Get ’em while they’re hot! In the quest to clean up the garden, herbs are high on my list. But never-you-fear if you don’t yet have a garden to clean up because at farmer’s markets right about now, the size of the bunches grow in direct opposition to the dwindling prices.

And IMO there’s hardly a better way to preserve the intense taste of herbs than in pestos.

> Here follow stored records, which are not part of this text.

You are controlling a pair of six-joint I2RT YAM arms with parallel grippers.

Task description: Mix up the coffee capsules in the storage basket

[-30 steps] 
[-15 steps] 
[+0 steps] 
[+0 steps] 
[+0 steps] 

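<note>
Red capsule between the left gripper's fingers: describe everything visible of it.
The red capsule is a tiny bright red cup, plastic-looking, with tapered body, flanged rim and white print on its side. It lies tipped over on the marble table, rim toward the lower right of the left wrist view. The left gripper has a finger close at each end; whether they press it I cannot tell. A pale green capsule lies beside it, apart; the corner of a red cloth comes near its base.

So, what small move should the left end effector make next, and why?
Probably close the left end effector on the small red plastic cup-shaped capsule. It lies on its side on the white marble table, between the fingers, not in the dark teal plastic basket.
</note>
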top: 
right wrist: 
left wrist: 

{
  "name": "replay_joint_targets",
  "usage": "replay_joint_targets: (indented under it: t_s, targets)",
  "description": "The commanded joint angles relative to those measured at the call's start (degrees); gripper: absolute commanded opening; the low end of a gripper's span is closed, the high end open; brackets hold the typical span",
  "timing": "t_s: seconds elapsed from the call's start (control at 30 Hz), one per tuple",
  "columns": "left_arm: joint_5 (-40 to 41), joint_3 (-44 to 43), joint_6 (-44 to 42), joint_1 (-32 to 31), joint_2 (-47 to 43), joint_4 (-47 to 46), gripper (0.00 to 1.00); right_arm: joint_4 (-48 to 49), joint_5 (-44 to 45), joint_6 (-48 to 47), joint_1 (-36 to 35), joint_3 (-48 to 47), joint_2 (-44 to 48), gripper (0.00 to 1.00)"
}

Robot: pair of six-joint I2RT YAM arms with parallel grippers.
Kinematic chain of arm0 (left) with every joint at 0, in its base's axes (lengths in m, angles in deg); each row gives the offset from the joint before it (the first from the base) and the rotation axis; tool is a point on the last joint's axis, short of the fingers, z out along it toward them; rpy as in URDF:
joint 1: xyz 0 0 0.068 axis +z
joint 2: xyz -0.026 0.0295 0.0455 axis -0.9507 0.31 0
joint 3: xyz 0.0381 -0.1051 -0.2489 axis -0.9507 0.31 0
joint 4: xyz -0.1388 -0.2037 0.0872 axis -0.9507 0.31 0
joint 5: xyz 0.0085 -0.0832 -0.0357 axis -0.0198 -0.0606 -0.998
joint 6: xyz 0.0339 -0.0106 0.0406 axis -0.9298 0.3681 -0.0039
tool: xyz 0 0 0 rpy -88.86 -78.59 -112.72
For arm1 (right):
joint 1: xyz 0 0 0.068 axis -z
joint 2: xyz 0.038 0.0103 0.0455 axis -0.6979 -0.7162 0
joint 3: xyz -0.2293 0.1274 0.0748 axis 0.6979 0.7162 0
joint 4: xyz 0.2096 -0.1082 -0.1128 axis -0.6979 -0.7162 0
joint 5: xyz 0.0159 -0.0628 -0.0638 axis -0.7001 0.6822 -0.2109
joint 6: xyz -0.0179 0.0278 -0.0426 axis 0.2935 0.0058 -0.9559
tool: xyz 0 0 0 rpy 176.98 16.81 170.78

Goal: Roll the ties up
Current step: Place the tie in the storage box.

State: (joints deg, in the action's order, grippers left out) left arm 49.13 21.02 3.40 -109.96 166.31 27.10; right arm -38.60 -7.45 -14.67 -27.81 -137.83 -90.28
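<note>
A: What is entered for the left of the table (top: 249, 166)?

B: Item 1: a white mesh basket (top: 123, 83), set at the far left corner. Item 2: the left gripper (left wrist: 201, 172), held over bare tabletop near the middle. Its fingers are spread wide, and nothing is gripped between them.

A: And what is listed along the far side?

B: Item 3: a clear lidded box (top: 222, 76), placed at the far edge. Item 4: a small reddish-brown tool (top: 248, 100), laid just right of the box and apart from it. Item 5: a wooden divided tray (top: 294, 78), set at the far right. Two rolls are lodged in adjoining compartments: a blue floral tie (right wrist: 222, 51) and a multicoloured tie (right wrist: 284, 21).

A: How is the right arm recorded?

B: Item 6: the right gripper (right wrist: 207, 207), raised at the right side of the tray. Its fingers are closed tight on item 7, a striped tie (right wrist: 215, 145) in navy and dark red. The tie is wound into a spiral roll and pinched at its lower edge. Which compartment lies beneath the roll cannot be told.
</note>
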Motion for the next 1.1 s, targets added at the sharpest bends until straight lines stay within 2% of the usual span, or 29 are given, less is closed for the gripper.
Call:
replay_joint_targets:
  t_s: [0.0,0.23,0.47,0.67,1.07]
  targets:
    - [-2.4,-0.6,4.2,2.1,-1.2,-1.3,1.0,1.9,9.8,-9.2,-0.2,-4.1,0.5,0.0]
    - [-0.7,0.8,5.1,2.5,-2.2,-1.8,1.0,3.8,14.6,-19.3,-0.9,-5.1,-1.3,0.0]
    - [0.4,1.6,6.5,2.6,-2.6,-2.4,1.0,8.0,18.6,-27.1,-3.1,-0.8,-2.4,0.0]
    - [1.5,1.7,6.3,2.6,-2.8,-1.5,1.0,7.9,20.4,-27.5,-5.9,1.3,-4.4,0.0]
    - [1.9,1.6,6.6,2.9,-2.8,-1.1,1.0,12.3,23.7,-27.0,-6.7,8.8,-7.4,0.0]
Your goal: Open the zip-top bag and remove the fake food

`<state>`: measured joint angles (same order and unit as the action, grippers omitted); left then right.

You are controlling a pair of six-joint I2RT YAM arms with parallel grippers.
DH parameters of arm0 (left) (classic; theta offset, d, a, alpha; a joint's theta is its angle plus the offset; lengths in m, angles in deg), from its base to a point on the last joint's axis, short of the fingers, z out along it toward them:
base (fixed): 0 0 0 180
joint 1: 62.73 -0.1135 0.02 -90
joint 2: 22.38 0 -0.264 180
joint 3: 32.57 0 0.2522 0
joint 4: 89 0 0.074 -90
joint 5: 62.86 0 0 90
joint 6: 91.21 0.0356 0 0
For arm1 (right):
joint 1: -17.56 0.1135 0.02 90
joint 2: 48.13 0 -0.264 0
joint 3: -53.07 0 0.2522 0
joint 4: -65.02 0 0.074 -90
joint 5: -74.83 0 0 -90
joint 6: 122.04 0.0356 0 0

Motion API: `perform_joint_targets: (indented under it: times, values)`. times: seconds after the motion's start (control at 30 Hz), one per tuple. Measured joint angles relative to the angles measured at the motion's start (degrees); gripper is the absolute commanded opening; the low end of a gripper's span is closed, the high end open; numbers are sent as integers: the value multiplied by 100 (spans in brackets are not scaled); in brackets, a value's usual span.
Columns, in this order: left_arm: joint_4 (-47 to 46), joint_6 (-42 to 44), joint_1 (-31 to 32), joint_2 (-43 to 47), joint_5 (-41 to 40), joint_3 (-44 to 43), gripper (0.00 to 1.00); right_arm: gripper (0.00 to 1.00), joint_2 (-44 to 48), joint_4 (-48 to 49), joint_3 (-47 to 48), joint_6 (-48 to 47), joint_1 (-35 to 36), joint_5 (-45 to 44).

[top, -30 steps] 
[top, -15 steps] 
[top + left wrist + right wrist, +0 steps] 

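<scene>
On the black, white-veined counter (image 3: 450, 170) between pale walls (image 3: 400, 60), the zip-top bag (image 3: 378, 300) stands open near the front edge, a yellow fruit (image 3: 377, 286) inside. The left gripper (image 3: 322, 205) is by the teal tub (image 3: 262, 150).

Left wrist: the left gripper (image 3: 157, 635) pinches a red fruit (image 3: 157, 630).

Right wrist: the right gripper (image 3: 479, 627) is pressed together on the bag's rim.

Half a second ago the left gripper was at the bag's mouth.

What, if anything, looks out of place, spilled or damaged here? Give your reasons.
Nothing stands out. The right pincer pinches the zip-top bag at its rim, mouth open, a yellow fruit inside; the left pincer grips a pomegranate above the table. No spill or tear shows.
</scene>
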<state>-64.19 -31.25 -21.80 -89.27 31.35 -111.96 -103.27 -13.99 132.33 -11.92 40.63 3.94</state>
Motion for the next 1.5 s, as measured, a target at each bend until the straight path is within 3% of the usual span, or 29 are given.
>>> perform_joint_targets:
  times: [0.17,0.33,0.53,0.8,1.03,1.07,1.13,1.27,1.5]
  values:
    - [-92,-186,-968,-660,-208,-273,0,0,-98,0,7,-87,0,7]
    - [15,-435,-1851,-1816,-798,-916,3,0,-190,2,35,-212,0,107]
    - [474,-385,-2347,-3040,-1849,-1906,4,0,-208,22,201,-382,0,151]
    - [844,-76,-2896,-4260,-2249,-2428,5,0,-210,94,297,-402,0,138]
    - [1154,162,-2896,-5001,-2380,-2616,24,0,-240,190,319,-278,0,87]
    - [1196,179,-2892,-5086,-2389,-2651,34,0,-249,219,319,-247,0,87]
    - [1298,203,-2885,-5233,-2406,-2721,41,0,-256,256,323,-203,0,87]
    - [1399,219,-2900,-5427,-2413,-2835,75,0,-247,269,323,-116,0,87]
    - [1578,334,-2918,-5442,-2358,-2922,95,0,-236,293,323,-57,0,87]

This is one of my absolute favorites, and it’s been said that once you try marjoram pesto, basil pesto starts to look like it’s frumpy, ordinary cousin. (well i said it, didn’t i?)

Marjoram pesto
Adapted from vegetarian suppers by deborah madison
1/2 cup marjoram leaves
1 cup finely chopped parsley
3 tablespoons capers, rinsed & soaked in water for 5 minutes, rinsed again
1 small slice country bread, crust removed
3 tablespoons red wine vinegar
1/2 teaspoon sea salt
1/2 cup pine nuts or walnuts
1 large clove garlic, peeled
1/2 teaspoon salt
freshly ground pepper to taste

1/2 cup extra virgin olive oil

yield: for use with 1 lb pasta

1. tear the bread slice up in chunks and place in a bowl, soak with 3 tablespoons red wine vinegar. let soak for 5 minutes.

2. place all ingredients except olive oil in a large bowl of a food processor, pulse to combine. continue to pulse until a dry paste forms, then run on low while drizzling oil in. stop processing immediately after oil dispenses.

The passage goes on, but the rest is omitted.